Les bocaux sous la terre

C’était le prénom sur toutes les lèvres à la dernière rentrée littéraire, le prénom qui mettait des étoiles dans les yeux à tous les libraires à peine prononcé, celui qui m’a fait acheté un livre de sept cent pages les yeux fermés… Betty. Des critiques dithyrambiques tellement unanimes que la peur d’être déçue devenait vertigineuse, aussi l’ai-je gardé soigneusement au creux de ma bibliothèque, le temps que l’ouragan passe. Mais maintenant, oui, je l’ai lu, et j’ai envie d’ajouter mon petit coup de foudre à toutes les déclarations d’amour qui ont déjà été faites à propos de ce merveilleux roman. Betty.

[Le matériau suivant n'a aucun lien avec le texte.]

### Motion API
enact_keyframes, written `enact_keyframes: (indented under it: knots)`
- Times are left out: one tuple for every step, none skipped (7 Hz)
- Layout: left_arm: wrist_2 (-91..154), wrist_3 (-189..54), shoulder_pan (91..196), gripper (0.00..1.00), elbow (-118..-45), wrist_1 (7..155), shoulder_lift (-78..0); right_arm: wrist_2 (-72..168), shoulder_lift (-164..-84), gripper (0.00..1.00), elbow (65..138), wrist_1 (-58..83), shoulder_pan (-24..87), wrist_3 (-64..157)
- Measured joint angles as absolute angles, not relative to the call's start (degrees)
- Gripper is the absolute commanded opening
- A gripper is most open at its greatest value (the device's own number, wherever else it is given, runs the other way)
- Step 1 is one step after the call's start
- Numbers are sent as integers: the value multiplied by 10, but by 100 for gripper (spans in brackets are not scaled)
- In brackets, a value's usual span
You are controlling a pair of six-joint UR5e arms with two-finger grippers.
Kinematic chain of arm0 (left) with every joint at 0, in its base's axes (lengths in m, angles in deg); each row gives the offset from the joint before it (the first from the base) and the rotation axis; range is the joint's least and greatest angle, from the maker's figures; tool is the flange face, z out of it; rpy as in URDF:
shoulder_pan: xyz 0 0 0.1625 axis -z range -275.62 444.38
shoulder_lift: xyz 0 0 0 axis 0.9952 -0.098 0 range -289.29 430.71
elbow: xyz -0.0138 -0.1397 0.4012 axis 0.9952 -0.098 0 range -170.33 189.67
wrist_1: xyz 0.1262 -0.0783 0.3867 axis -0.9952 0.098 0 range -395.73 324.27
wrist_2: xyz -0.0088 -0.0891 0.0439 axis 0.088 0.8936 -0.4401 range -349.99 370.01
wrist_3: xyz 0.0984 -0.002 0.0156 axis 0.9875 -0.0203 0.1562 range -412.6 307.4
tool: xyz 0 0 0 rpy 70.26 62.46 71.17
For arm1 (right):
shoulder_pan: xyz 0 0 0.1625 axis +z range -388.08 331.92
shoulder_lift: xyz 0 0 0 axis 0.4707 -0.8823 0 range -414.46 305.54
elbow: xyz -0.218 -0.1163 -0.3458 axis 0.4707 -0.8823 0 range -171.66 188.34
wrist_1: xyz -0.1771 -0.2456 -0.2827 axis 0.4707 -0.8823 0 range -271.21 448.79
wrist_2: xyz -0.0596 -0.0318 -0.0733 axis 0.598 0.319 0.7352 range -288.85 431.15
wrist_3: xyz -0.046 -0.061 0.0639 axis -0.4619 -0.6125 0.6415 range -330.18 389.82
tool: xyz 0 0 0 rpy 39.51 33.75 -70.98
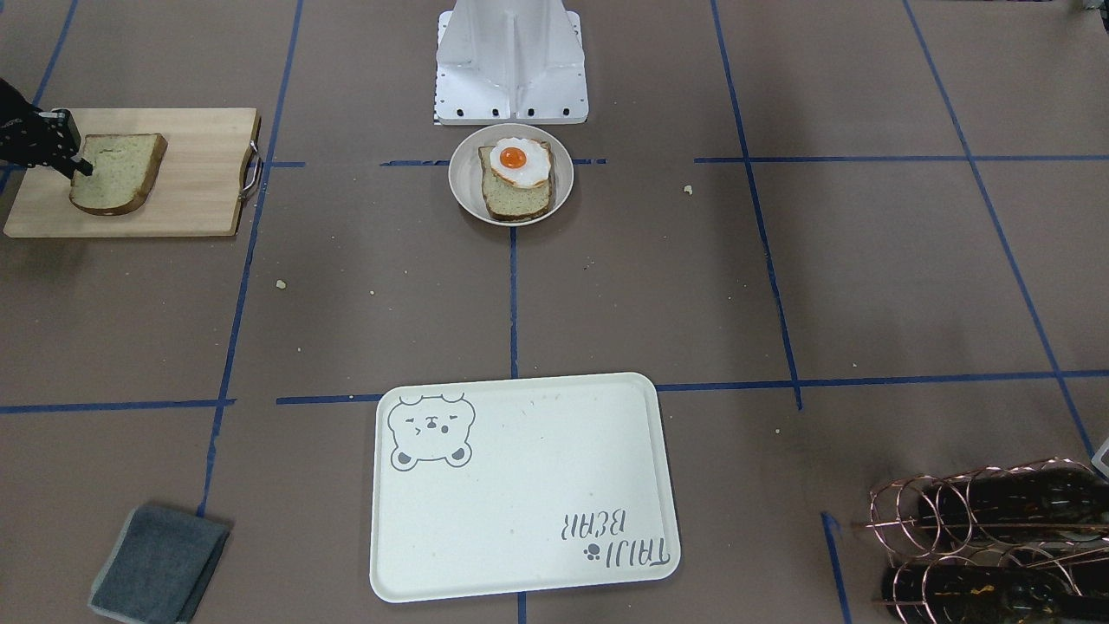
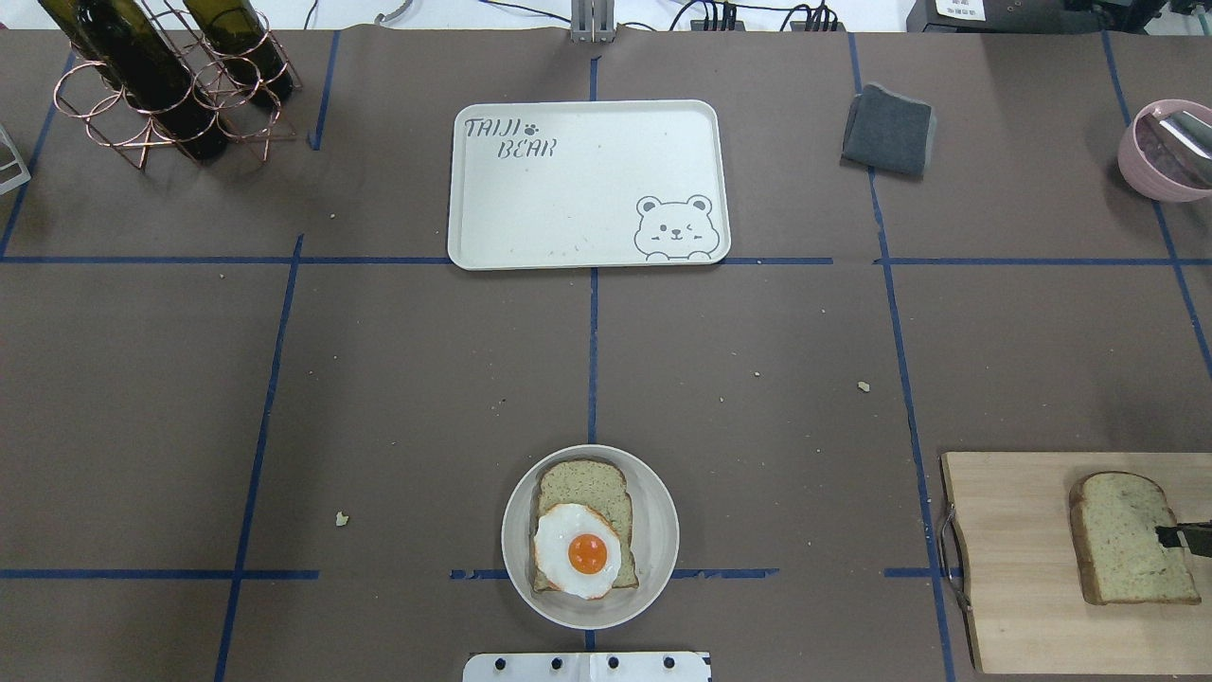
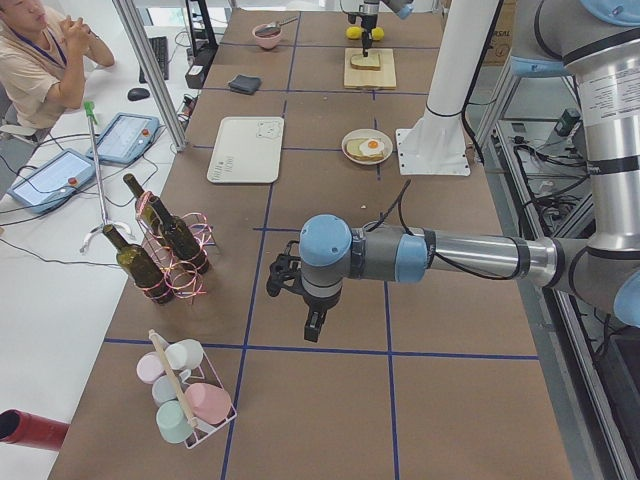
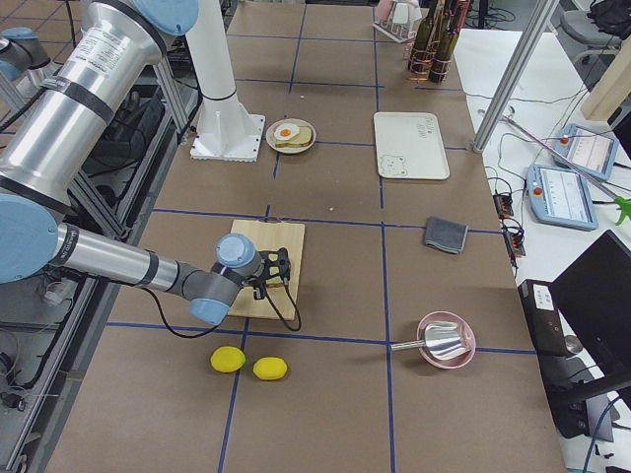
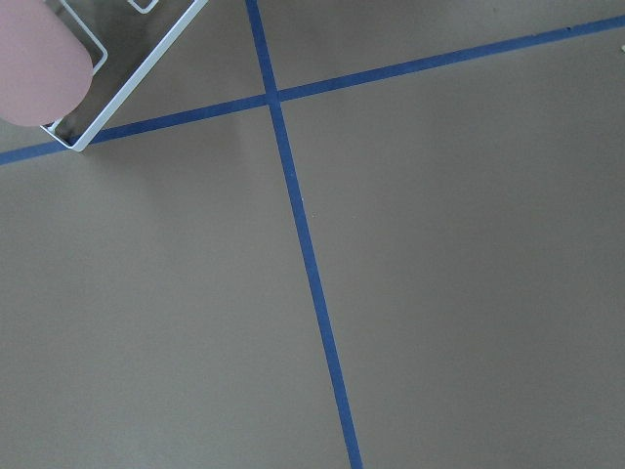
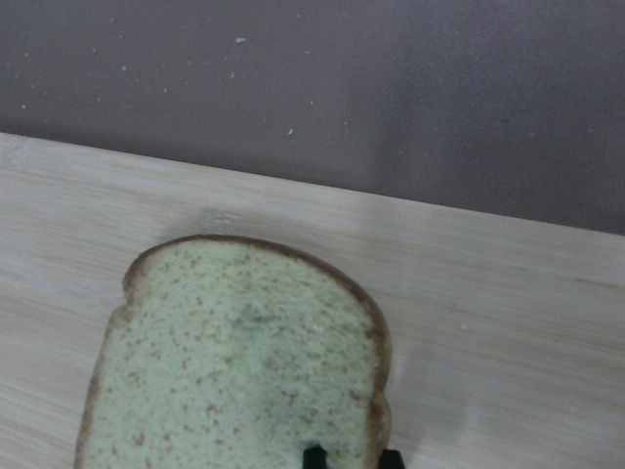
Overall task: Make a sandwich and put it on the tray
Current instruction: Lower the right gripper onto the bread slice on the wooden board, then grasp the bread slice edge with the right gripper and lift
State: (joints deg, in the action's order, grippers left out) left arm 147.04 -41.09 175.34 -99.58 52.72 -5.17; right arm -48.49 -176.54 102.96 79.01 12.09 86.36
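A slice of speckled bread (image 1: 117, 173) lies on the wooden cutting board (image 1: 199, 173). It also shows in the overhead view (image 2: 1127, 540) and the right wrist view (image 6: 234, 371). My right gripper (image 1: 82, 167) is shut on this slice's crust edge, one fingertip (image 6: 312, 457) over the bread. A second slice (image 2: 587, 483) with the fried egg (image 2: 578, 551) on it sits in the round dish (image 2: 663, 530). The cream bear tray (image 2: 587, 189) holds nothing. My left gripper (image 3: 310, 325) hangs over bare table far from the food; I cannot tell whether it is open.
A grey cloth (image 2: 888, 130) lies beside the tray. A copper rack with wine bottles (image 2: 161, 85) stands at the far left, a pink bowl (image 2: 1165, 152) at the far right. Two lemons (image 4: 229, 359) lie past the board. A cup rack (image 3: 185, 400) stands near the left arm.
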Motion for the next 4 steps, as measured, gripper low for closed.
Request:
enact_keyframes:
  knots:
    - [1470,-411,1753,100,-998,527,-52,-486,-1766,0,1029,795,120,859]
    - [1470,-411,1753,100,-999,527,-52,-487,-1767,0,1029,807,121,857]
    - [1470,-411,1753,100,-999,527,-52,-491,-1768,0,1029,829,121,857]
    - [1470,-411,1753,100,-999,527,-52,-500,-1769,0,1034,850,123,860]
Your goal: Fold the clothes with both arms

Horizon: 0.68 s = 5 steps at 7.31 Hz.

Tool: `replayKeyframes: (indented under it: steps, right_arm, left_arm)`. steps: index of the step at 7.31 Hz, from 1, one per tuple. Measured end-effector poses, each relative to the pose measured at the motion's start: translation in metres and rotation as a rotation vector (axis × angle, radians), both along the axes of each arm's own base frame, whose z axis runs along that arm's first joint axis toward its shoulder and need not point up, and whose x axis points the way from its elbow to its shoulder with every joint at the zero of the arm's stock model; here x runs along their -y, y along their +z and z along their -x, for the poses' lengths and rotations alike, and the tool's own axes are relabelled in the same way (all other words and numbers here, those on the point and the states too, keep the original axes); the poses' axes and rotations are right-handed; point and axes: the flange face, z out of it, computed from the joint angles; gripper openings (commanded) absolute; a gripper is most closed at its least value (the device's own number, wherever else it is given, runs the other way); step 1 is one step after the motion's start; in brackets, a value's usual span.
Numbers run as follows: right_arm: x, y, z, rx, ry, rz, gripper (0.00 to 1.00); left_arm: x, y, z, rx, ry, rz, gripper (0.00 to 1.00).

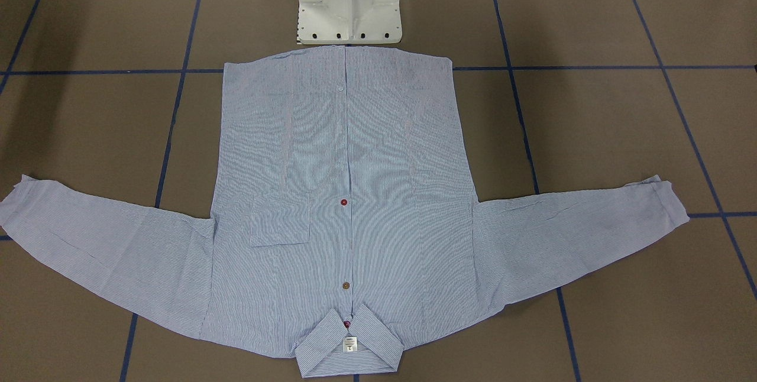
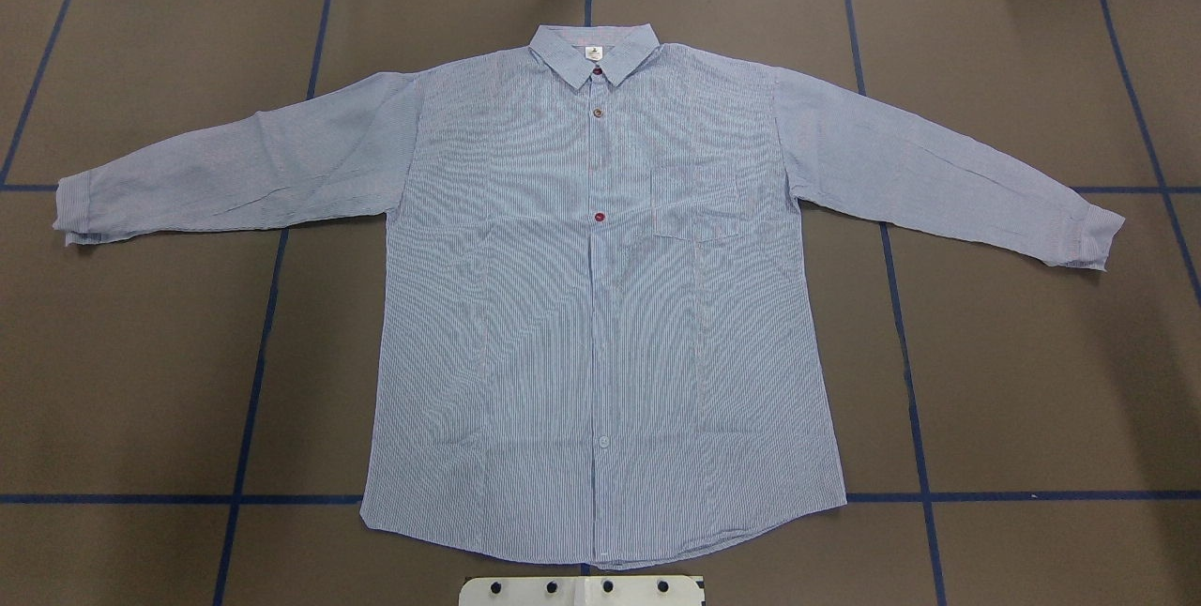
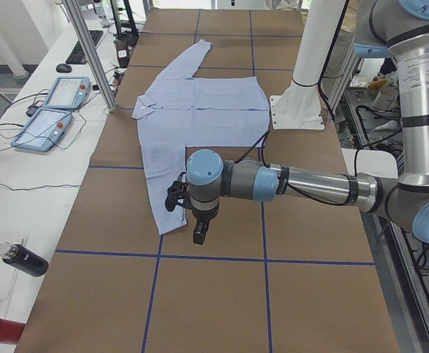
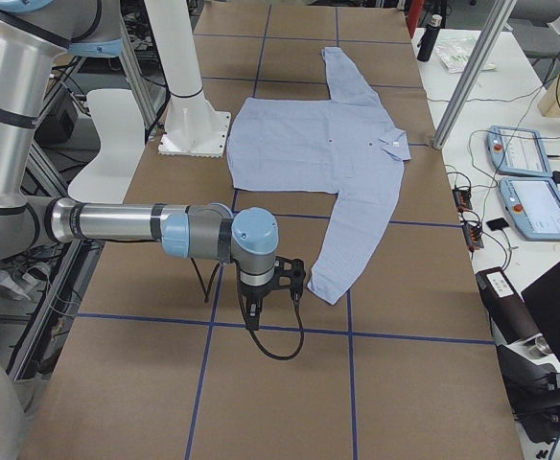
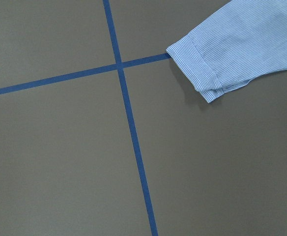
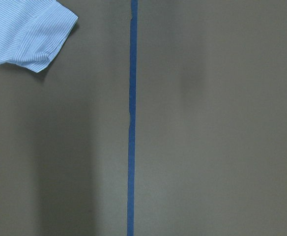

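Where blue tape [image 2: 253, 400] crosses the brown desk [image 2: 141, 353], the striped shirt [image 2: 600, 306] lies flat, buttoned front up, sleeves spread, collar [image 2: 561, 48] away from the robot. The left pincer [image 3: 198, 234] and right pincer [image 4: 252, 312] each hang just beyond a cuff [image 5: 197, 69]; I cannot tell whether either is spread.

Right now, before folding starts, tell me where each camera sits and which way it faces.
Front-facing: across the table, looking steeply down at the shirt; only the white pedestal shows.
Overhead: behind the robot, looking forward and down on the shirt; pedestal edge only.
Exterior left: table's end, looking along it; left arm near.
Exterior right: opposite end; right arm near.
Left wrist: down on one cuff and blue tape; no robot part.
Right wrist: down on the other cuff; no robot part.
Shared: both wrist views show a cuff beside tape.
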Motion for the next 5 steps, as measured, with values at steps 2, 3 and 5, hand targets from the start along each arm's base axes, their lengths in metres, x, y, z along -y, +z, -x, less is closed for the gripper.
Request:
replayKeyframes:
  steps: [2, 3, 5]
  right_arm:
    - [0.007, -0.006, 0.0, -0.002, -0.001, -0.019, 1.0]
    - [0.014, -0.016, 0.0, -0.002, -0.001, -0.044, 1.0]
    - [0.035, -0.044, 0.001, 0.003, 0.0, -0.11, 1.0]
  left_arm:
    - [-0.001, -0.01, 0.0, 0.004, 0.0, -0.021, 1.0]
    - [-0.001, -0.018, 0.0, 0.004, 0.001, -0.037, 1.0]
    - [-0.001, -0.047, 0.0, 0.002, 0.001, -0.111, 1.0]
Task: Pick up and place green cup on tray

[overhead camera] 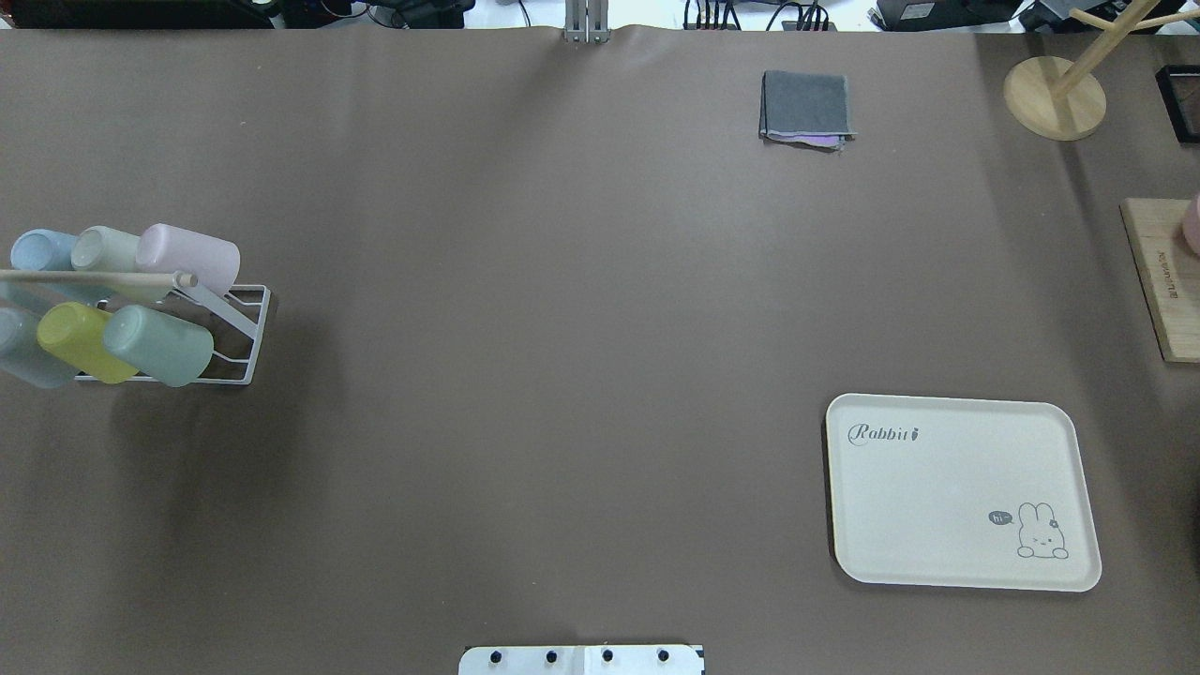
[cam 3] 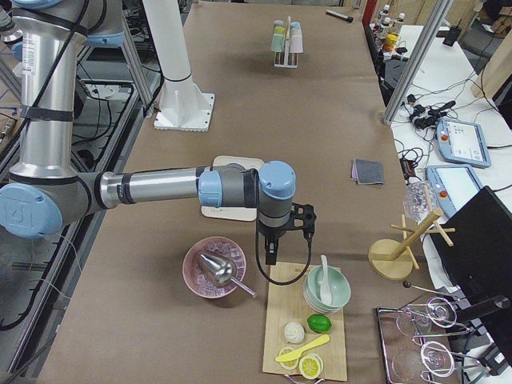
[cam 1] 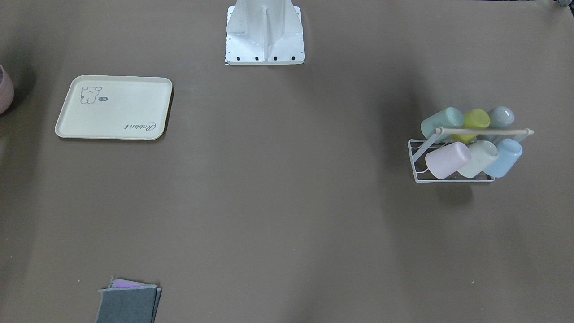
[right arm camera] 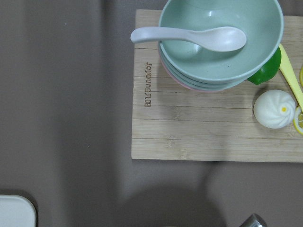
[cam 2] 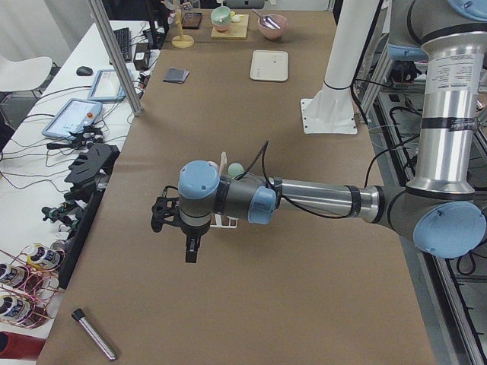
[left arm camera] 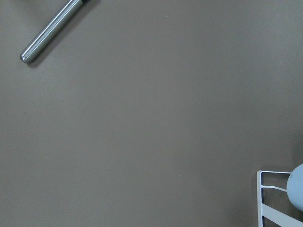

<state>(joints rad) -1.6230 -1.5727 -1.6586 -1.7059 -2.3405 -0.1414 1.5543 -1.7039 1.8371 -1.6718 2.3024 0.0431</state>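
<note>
Green cup [overhead camera: 159, 345] was found tilted on the one wire rack [overhead camera: 225, 312] at the table's left edge. Six cups were counted there, in two rows of three, with one lime cup [overhead camera: 77, 340] touching it. One stack of folded cloths [overhead camera: 806, 103] was laid by the far edge. One tray [overhead camera: 937, 487] was set toward the near right corner, well apart from the cup. The left gripper [cam 2: 190, 249] and the right gripper [cam 3: 270, 254] were held over opposite ends; their opening and any hold could not be told.

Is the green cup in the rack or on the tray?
In the rack. The green cup lies tipped on the wire rack beside the lime cup; the tray is bare.
</note>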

Tout commence au milieu des années 30, dans le cimetière où les parents de Betty se sont rencontrés. Elle est blanche, à la maison, il n’y a pas d’amour. Il a la couleur de peau de ceux qu’on regarde de travers, parce qu’il descend d’une longue lignée Cherokee. Lorqu’elle tombe enceinte, Landon fait ce qu’il faut et il l’épouse. C’est comme ça que débute l’aventure des Carpenter, au gré des routes, de la vie en marge et des enfants qui naissent… jusqu’à ce que la paix et la stabilité semblent vouloir s’incarner en une grande maison abandonnée au coeur de la nature foisonnante de l’Ohio, dans la petite ville de Breathed. Les Carpenter n’ont pas un rond, ici aussi, ils ne seront jamais assez blancs, mais Landon puise dans tout l’amour, toutes les histoires de son esprit fabuleux et des femmes Cherokees qui l’ont précédé pour envelopper toute sa famille dans une bulle protectrice, un petit paradis où le merveilleux côtoie le naturel, où les femmes sont toutes puissantes et où tous les remèdes seront trouvés dans un bon jardin. Betty est la sixième de ses enfants, celle qui lui ressemble le plus, « La petite indienne ». A mesure qu’elle grandit auprès de ses frères et soeurs et que le monde frappe à la porte de leur univers, Betty découvre peu à peu ce que c’est d’être Cherokee, ce que c’est d’être née femme, et tout ce qui peut se cacher dans les recoins des silences des familles.

En un roman, Tiffany McDaniel a peut-être résumé tout ce qui fait que je placerai toujours bien au-dessus de tout la littérature américaine. Pour raconter l’histoire éternelle du vol de la terre, du racisme, de la violence, de la haine des femmes, des choses indicibles universelles, elle passe aussi par la poésie, par l’amour, par un style (une traduction de François Happe) lumineux et par des personnages qui ne vous quittent plus, bien après les derniers mots. Il y a Landon, bien sûr, l’un des plus beaux personnages de père qui m’ait été donné à lire, qui connait si bien les plantes, qui vit un peu dans chacun de ses enfants, qui raconte des histoires extraordinaires auxquelles on meurt d’envie de croire, né pour arrondir les angles dans lesquels il se niche. Il y a Alka, si imprévisible, qui ne sait pas comment ça fonctionne, l’amour. Il y a Leland, le tout premier de la fratrie, déjà parti. Il y a Fraya, si frêle, si douce, qui couve ses soeurs du regard de celle qui passe par les choses de la vie la première. Il y a Flossie, née pour être star, aussi piquante que les roses auxquelles elle rêve de ressembler. Il y a Betty, qui écrit les choses à enfouir sous la terre. Il y a Trustin et ses dessins. Et puis il y a Lint, si doux et né dans l’inquiétude, qui collecte les petits cailloux pour se protéger d’un mal qui l’assaille depuis son premier souffle.

C’est un roman inspiré par Betty, la mère de l’autrice. C’est aussi un roman absolument magnifique sur la famille, la fin de l’innocence et sur ce que c’est, d’avancer avec des secrets terribles. Forcément, c’est souvent très difficile (tw violence sexuelle notamment), mais cet équilibre entre l’ombre et la lumière est tout juste trouvé. Il y a un passage (oh il y en a beaucoup plus mais) qui m’est resté en tête pour ça :

« Parfois, je pense que l’univers est juste une lueur. La lueur d’une cigarette dans le noir. Toutes les étoiles, les planètes, les galaxies, les marges infinies. Tout cela est contenu dans le petit bout rouge d’une cigarette dans la main d’un homme, qui, appuyé contre un mur pour suivre des yeux une fille qui rentre chez elle, sait déjà qu’elle n’arrivera jamais jusque-là. »

Lisez ce livre, offrez ce livre, parlez-en (encore plus !) et faites-le vivre, c’est une absolue merveille.